Across the spectrum, insurers whether in healthcare, life, non-life and other parts of the value chain are assailed by the emerging reality that their industry may be difficult if not impossible to defend. Assailed with a high regulatory burden, managed at the state level in the U.S., low barriers to customer exit and transition (indeed wet ink on a broker of record letter is often all that is needed to switch relationships), and a zero-sum capital strategy with the lowest cost of capital and lowest cost of risk often winning the day.  Add to these trends a convergence effect in terms of limited policy and coverage differentiation, alongside the growing financial indifference among the largest traditional insurance buyers, many of whom have fortress balance sheets of their own and the case for change could not be more urgent.  Add in the effect of a growing group of millennial buyers, born with an iPhone in their hands, accustomed to instant gratification and the fractionalization of all the assets that traditionally signaled an insurable risk, from cars and bikes to travel, lodging and healthcare, and insurers may very well be confronting a shrinking pie.

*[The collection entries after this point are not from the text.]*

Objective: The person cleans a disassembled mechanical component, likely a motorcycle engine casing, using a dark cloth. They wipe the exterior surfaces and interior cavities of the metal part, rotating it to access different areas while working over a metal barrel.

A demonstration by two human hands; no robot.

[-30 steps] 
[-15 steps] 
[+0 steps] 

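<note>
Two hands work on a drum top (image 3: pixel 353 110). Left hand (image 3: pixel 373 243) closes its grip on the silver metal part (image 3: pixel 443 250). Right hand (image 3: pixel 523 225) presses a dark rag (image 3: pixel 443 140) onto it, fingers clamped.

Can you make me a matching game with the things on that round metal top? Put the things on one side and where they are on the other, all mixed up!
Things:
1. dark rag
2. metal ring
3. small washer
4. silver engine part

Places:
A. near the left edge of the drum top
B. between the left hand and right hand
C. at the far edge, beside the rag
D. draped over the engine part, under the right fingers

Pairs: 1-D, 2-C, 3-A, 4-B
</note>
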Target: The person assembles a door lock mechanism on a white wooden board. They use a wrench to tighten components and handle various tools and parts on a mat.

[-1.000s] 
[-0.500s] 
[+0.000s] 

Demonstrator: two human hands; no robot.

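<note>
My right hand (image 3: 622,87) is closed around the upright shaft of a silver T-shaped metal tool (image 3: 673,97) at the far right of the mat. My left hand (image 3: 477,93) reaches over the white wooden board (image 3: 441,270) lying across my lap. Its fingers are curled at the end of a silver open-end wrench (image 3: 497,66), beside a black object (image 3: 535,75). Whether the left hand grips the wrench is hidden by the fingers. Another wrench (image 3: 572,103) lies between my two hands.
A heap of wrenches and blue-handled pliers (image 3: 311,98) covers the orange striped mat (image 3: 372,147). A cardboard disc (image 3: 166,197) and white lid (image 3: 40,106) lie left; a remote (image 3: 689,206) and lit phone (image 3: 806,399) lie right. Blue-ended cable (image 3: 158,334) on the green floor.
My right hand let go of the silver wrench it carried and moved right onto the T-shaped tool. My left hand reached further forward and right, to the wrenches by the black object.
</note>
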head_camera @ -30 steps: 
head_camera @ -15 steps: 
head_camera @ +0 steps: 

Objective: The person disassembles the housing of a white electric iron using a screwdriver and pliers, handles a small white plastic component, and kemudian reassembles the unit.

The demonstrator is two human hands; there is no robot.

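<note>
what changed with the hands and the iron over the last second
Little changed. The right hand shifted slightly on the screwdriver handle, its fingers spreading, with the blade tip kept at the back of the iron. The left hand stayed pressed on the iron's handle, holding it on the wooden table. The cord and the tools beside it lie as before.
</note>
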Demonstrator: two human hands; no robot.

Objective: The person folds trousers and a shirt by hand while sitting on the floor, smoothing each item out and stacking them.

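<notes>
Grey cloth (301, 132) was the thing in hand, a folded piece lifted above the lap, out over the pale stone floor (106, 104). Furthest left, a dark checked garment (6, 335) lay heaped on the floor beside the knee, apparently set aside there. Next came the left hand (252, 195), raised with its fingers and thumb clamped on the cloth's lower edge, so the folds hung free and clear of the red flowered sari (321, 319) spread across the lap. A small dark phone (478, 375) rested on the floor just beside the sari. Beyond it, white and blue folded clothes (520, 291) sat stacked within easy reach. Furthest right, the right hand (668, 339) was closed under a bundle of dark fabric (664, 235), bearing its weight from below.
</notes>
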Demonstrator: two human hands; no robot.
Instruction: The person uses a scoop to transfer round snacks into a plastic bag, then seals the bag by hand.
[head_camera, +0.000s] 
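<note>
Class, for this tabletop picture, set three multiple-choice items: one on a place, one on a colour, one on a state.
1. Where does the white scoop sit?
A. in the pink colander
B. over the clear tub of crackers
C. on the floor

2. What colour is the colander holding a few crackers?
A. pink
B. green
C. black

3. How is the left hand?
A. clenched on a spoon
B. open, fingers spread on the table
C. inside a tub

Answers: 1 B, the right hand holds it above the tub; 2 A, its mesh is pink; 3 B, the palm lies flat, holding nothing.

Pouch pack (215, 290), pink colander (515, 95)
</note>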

There is a silver lining to the lingering storm clouds that hang over the insurance industry from 2017 - an annus horribilis for insurers.  One example is the wakeup call among policy makers and public entities, such as FEMA, at the essential nature of the insurance industry, particularly in driving down the insurance gap.  This much is being called out in FEMA’s 2018 - 2022 strategic plan, which specifically calls for “crowding in” more private sector risk capital in response to an accelerating rate of disaster declarations in the U.S.  Similarly, under the auspices of the World Bank Group, which has been essential in identifying the finance and insurance-related funding gaps in achieving the UN’s Sustainable Development Goals (SDGs), the role of insurance has been directly linked.  Indeed, if the world has any hopes in mitigating the root causes of global instability, for which global insurers are particularly vulnerable - being hit on both the risk and reward sides of their asset-liability management activities - the world needs to move from billions to trillions in blended capital.  There are few sectors with the financial wherewithal, management discipline and investment horizon long enough to make an impact on these priorities other than the global insurance sector.  The key, as with their embrace of digital transformation and blockchain, is that they need to begin taking risks of their own.

Ironically, for an industry that has been fractionalizing, mutualizing and sharing risks for more than 330 years, the cold underwriting reception cryptocurrencies and blockchain businesses have received in the insurance markets does not bode well for product innovation, market relevance and sourcing competitive risk-adjusted returns.  That a trillion-dollar asset class emerged in 2017 without a centralized authority or insurance floor does not bode well for insurance adoption in emerging market segments.  This score is repeated in the emerging medical cannabis space, which remains largely unbanked and underinsured, despite its growing legitimization among regulators and healthcare providers. Getting insurance back to its roots as a catalyst for business and innovation requires more insurers to lead the way in emerging risks and business models. For this some may need to contemplate going it alone.